[Records from a collection]

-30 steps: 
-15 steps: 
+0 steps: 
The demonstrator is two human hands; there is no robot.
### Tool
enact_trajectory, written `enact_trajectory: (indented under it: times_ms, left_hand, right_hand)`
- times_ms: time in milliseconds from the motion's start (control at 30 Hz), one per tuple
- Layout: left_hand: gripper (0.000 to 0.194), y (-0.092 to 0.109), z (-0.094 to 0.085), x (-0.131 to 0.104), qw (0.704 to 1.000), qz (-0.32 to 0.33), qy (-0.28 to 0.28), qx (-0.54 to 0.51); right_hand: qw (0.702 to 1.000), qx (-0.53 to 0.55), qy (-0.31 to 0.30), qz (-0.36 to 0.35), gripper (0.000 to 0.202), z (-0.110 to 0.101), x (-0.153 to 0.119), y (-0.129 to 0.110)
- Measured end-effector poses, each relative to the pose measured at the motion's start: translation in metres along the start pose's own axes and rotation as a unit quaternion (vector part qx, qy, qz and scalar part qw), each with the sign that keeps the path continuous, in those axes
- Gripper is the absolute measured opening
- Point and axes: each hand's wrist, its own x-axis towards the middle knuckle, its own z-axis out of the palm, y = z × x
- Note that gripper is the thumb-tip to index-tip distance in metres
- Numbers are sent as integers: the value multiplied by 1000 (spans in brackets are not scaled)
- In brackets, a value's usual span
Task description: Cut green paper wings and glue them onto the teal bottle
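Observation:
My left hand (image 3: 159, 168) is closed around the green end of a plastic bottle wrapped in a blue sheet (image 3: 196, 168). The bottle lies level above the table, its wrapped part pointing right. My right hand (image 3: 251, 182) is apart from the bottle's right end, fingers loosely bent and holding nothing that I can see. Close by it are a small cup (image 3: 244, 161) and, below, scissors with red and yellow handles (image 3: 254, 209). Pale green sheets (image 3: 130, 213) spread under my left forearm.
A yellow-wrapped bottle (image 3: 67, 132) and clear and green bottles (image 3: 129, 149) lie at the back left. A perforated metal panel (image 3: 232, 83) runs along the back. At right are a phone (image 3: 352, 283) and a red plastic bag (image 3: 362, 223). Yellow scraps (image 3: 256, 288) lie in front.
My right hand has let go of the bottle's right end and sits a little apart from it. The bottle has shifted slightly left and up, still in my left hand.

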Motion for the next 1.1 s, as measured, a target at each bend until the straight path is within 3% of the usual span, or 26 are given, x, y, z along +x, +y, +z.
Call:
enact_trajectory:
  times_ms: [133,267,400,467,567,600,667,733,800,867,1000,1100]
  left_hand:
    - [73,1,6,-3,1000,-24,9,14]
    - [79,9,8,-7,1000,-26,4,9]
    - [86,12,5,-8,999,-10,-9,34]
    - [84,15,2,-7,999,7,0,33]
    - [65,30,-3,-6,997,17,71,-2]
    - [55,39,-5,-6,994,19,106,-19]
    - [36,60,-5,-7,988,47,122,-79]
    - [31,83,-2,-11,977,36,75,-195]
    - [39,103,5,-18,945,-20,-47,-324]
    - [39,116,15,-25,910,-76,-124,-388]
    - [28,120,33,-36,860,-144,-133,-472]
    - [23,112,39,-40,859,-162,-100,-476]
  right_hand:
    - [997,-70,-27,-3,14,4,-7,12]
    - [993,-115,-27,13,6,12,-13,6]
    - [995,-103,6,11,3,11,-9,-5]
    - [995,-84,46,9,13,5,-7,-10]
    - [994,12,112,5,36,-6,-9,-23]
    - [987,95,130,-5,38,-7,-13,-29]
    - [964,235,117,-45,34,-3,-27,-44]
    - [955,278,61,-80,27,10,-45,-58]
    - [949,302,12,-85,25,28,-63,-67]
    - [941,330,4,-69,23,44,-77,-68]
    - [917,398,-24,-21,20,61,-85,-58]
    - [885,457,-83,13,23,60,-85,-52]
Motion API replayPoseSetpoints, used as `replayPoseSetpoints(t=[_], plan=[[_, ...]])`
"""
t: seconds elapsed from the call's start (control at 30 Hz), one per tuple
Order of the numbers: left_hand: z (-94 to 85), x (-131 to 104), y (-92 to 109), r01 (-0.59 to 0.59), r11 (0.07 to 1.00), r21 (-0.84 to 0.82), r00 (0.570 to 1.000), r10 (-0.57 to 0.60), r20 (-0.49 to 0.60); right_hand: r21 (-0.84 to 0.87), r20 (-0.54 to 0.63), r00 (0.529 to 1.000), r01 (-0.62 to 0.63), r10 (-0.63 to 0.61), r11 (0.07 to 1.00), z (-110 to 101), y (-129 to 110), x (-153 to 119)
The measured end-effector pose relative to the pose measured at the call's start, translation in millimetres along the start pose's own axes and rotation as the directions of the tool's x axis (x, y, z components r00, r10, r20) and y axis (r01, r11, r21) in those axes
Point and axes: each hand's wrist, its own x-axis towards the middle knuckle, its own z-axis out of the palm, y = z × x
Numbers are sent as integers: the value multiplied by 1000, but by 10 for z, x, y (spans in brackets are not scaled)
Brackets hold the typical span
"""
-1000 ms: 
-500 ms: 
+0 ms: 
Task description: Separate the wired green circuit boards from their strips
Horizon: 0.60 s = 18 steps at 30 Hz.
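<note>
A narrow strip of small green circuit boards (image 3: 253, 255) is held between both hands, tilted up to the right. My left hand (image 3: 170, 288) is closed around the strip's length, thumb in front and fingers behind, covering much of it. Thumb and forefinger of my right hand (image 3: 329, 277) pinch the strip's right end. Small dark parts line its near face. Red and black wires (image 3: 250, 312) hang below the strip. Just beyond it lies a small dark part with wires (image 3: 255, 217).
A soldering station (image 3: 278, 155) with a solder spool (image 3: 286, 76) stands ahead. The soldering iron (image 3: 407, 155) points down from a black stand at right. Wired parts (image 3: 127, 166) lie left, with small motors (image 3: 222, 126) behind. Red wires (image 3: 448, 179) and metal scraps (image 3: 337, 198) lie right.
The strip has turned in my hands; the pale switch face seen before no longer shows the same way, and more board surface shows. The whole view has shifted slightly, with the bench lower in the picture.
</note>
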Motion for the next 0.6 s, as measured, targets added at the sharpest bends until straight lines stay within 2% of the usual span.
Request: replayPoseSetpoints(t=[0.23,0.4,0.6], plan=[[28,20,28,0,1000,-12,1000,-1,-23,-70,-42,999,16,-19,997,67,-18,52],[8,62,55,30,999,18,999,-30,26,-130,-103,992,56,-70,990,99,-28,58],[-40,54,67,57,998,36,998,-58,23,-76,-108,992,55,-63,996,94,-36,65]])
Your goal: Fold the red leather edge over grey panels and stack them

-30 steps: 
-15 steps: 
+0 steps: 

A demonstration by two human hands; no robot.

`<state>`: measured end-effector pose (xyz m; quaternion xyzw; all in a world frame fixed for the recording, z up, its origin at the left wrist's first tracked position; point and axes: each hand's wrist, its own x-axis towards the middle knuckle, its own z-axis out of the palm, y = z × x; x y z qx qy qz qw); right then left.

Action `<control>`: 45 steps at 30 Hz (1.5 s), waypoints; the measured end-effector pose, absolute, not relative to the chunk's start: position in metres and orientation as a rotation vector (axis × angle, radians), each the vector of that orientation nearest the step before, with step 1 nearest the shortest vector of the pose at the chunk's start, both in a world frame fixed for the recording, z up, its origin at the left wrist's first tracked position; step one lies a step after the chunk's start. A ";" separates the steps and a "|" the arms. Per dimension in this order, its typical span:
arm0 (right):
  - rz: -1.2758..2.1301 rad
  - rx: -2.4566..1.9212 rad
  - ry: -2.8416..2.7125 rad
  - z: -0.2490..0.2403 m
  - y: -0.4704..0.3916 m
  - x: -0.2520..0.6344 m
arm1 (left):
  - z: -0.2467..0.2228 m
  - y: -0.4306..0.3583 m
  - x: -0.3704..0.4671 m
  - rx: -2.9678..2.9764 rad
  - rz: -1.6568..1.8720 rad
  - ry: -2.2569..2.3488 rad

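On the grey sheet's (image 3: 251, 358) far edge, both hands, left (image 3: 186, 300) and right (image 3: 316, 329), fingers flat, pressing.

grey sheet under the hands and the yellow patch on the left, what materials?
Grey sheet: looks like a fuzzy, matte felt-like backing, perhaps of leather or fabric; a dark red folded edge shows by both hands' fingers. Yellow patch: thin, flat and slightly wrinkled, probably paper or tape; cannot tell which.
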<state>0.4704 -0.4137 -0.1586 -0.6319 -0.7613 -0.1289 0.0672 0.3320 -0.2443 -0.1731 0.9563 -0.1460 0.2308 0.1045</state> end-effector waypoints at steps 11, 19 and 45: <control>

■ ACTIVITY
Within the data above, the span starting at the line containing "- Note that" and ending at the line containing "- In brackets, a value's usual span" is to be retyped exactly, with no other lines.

■ ANSWER TO THIS EXERCISE
- Note that gripper is the thumb-tip to index-tip distance in metres
- Numbers are sent as integers: the value multiplied by 1000 (spans in brackets are not scaled)
- In brackets, a value's usual span

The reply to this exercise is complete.